I have previously got a rich client authenticating with Windows 2012 R2 ADFS and documented it here. We are moving to Windows 2016 RTM ADFS (because 2012 R2 does not support Web Apps/ADAL.js properly) and I am struggling to translate/extend that config to work. Whatever I do, I get an error was soon as the client hit ADFS:

 MSIS9321: Received invalid OAuth request. The client 'LL957F23-D6C5-4D52-8A40-4F26B3408888' is forbidden to access the resource '<relying-party-url>' 

I've found several responses to this problem for preview versions of ADFS 2016, and all suggest the same solution - to setup the Relying Party using powershell and specify the following option:

-IssuanceAuthorizationRules '=> issue(Type = "http://schemas.microsoft.com/authorization/claims/permit", Value = “true”);'

However, I have taken the exact code shown by those solutions and tried both manually setting the Access Control Policy to "Permit Everyone" (the default) and alternatively using the -IssuanceAuthorizationRules setup, and neither solves this problem.

Does anyone have other solutions for this error or experience with ADFS on Win 2016 RTM?

Answer 1

OK, I have got this working. There is some additional configuration when compared to ADFS on Windows 2012 R2.

On Windows Server 2016 ADFS, we need to setup an Application Group, which links one or more clients to the service(s) (Relying Parties) they wish to use.

Open the ADFS Management console and on the left hand side right-click on "Application Groups" and "Add Application Group..."

Choosing one of the Client-Server templates allows you to setup a linked client and server in one pass of the wizard. If, like me, you have already defined you client app, you can select the Standalone Web Api and link your existing client later.

Page 2 of the wizard in this case requires just the Web Api identifier - target resource URL or other string identifier (it must be unique across all Relying Parties on ADFS).

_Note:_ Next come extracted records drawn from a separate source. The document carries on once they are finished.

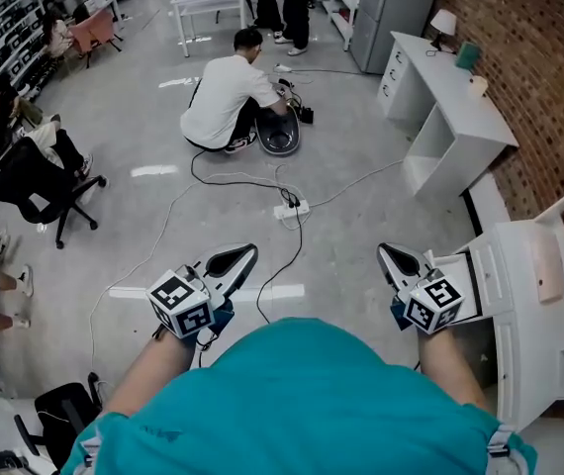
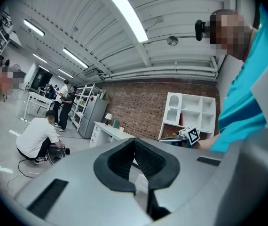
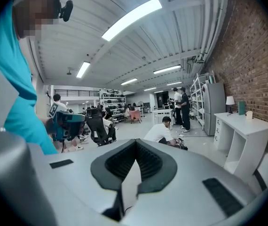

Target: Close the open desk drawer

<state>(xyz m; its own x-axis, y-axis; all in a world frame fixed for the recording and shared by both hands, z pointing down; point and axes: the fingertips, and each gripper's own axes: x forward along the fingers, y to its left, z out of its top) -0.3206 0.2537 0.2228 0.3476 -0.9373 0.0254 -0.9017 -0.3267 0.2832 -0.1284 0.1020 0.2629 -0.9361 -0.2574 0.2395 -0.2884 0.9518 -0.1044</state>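
Note:
A white desk (image 1: 524, 334) stands at my right against the brick wall, its open drawer (image 1: 482, 283) pulled out to the left. My right gripper (image 1: 387, 254) hovers just left of the drawer, and its marker cube overlaps the drawer's front end in the head view. Its jaws meet at the tips with nothing between them (image 3: 136, 141). My left gripper (image 1: 248, 252) is held over the floor, well left of the desk, also shut and empty (image 2: 135, 140). Both point forward, away from my body. The drawer's inside is hidden.
A person crouches on the floor ahead (image 1: 231, 95) beside cables and a power strip (image 1: 292, 209). A second white desk (image 1: 452, 102) stands farther along the brick wall. A black office chair (image 1: 40, 191) and seated people are at the left.

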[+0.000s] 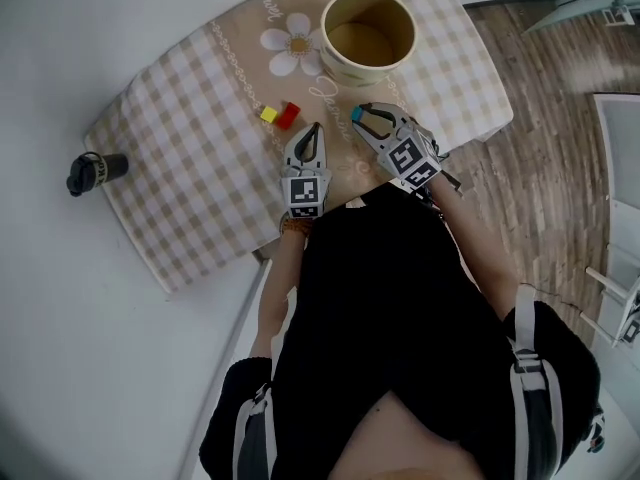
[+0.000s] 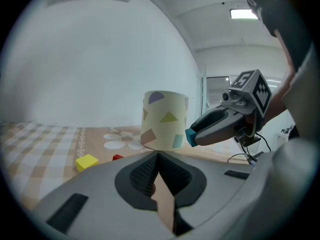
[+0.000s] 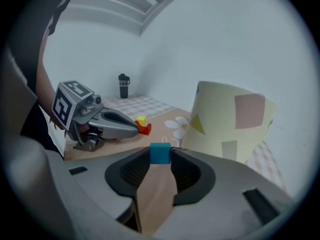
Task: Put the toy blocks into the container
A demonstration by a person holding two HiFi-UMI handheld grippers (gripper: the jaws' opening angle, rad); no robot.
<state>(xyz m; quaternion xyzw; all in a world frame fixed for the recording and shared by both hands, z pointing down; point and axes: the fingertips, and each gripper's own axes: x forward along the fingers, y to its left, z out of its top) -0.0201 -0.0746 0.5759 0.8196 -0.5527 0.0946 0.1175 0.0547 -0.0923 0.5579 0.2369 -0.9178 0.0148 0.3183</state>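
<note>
My right gripper (image 1: 358,115) is shut on a small blue block (image 3: 160,153), pinched at the jaw tips, just short of the cream container (image 1: 367,34) with coloured shapes on its wall (image 3: 227,121). The blue block (image 2: 190,136) also shows in the left gripper view, beside the container (image 2: 163,120). My left gripper (image 1: 313,132) is shut with nothing between its jaws, close to the right gripper's left. A yellow block (image 1: 268,114) and a red block (image 1: 287,116) lie together on the checked cloth (image 1: 190,138), left of the left gripper.
A dark bottle (image 1: 93,171) lies on the white table at the cloth's left corner. The cloth's right edge (image 1: 495,98) drops to a wooden floor. The person's dark torso fills the lower head view.
</note>
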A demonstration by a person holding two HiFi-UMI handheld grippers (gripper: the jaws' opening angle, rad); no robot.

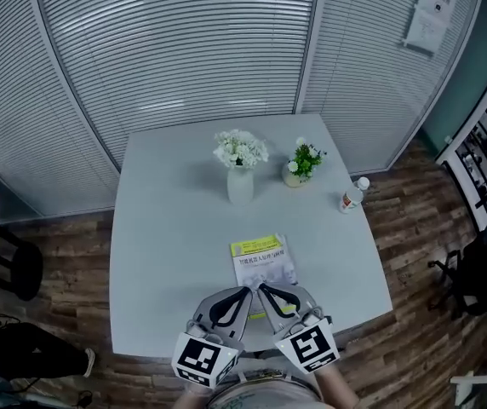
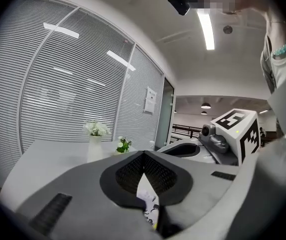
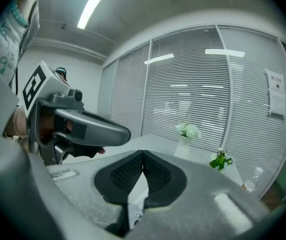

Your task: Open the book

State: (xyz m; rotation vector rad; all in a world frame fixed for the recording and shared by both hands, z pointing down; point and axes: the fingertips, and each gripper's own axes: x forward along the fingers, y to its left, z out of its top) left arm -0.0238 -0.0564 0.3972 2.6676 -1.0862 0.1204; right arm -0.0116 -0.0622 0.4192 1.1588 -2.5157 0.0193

On page 3 you choose an Access Control Policy - I took the default for not of "Permit Everyone".

On page 4 you can add your existing client(s) which need tokens to access the web API in the top panel, and specify the scopes permitted: such as OpenID Connect authorization or the ability to request a refresh token.

And that's it. This got rid of the The client is forbidden to access the resource error for me. I did not have to use the custom -IssuanceAuthorizationRules described in other posts.